TASK TO COMPLETE » Report how many lines in the records below hold the word "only". Add nothing to the number.

[RECORDS FOR THE EXERCISE Boundary: Start]

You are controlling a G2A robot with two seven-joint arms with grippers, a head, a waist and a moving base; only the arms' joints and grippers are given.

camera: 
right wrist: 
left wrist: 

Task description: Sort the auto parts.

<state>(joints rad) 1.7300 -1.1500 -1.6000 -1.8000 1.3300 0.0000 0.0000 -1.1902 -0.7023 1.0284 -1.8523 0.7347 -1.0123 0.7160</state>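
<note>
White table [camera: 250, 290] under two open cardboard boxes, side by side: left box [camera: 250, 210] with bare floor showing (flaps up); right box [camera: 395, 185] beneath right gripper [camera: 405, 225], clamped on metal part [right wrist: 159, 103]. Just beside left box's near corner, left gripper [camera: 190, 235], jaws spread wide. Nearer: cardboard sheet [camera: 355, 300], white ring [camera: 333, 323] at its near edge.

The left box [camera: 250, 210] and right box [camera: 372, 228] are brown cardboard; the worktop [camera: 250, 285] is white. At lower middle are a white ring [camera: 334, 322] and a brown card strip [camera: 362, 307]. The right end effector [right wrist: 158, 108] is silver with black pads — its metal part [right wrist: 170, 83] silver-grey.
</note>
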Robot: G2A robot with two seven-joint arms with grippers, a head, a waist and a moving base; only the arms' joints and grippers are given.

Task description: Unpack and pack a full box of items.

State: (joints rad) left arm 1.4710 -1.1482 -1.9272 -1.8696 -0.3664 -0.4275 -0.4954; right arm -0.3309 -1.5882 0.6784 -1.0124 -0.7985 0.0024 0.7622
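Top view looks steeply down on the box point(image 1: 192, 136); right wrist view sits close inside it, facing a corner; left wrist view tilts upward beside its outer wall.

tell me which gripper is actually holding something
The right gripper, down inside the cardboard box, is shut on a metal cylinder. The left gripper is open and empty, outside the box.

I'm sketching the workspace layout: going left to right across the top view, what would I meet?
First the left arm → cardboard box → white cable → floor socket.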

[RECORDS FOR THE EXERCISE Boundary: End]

ANSWER FOR THE TASK » 2